10 Replies Latest reply on May 3, 2018 11:29 PM by Nicole Edmonds

    Data Prep - Output slow?

    Nicole Edmonds

      I am super excited about the data prep tool!  I really like the idea of getting out from under custom SQL I currently use in dashboards and instead using the data prep tool.  That said, what I am seeing when I create the workflows is that when I run a flow for the output, it is much slower than if I create a data extract in the first place from the workbook, using the SQL queries.  Even if I use more custom SQL in the prep, do less clean-up steps, aggregate and output, the timing for running the flow is equally long. 

       

      Because this is using proprietary data from my work, it's a bit difficult to recreate for a sample, since we're talking about 1.4 million rows.  I was curious to see if others have started to use it in their business scenarios and experiencing similar performance related issues? 

       

      Some information about the workflows-

      Connecting to Redshift data, 5 different tables

      I'm using joins, some aggregates, joins to those aggregates and then output. 

        • 1. Re: Data Prep - Output slow?
          kumar bharat

          Hi Nicole,

          In your situation the data volume is huge.

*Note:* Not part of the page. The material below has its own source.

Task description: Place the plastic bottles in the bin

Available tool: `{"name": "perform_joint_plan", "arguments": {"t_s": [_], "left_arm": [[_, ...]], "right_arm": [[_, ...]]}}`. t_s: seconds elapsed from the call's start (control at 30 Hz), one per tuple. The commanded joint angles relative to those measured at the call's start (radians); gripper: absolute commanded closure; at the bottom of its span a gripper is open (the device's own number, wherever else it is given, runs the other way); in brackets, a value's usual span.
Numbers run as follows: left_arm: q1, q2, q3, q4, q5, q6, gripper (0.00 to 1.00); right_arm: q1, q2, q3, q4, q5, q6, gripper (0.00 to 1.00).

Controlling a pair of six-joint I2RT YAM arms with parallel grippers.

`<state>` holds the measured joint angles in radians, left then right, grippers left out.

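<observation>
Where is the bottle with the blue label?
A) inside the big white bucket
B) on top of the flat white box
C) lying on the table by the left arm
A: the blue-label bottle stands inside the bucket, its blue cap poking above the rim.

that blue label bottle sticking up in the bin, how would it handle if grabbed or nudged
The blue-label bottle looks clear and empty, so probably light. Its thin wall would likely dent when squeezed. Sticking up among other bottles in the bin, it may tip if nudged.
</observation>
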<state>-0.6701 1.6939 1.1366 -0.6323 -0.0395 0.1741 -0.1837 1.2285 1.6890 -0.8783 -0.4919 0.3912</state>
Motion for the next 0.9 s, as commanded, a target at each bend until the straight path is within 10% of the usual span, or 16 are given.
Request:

          I suggest you use tableau extracts and apply more filters after you are done preparing the data with data prep tool.

          data prep tool only remodels the data.extracts are faster.

          if you preagggregate your extracts and use them in right way your issue should be solved.

           

          https://community.tableau.com/ideas/3283

           

          BR,

          bharat

          • 2. Re: Data Prep - Output slow?
            Nicole Edmonds

            I am not sure I understand what you're saying here, create the extracts *before* I  load the data into the Prep tool?  The output of the data prep is an extract, which is what I am doing.  My chief complaint is that when I use custom SQL in desktop, and use extracts, this is much faster than what I am seeing in the data prep tool. 

            • 3. Re: Data Prep - Output slow?
              mortenbodaugaard.jrgensen

              That is because performing data transformations at the database layer (Redshift) is almost always performing better than any other tool.

               

              If you expect Tableau Prep to perform better than SQL you are in for a surprise.

               

              What Kumar is suggesting is to essentially copying data from Redshift to Hyper before doing the Prep work. Whether that is faster or not is determined on a case-to-case basis because it depends on many variables.

              • 4. Re: Data Prep - Output slow?
                kumar bharat

                Hi Nicole,

                Ideally whatever approach is faster meaning whatever approach runs the dashboard faster and renders the data faster that would  be the right approach.Data prep tool is one the options to remodel the data in a way tableau understands but  if you are able to achieve the results which are faster and efficient using custom sql then i would suggest go with the custom sql approach.

                You can do a record performance at tableau server to evaluate the performance of your tableau workbook to evaluate the time it is taking in both the approaches.

                Hope it helps.

                BR,

                bharat

                • 5. Re: Data Prep - Output slow?
                  Kate McCalley

                  Definitely experiencing a similar issue. Trying to create a union of 4 very large excel files from different time periods and not only is it taking an excessive amount of time, but it's also randomly excluded data from large periods of time. Not sure why this is happening...but it's frustrating given the amount of time it takes to run the flow that when it's finally done I THEN discover the volume of rows missing.

                  • 6. Re: Data Prep - Output slow?
                    kumar bharat

                    Hi Nicole,

                    I suggest you the following:

                    • Performance check

                    enable record performance option on tableau server and check the existing dashboard performance.It shows where t is taking time.You need to fix the issues.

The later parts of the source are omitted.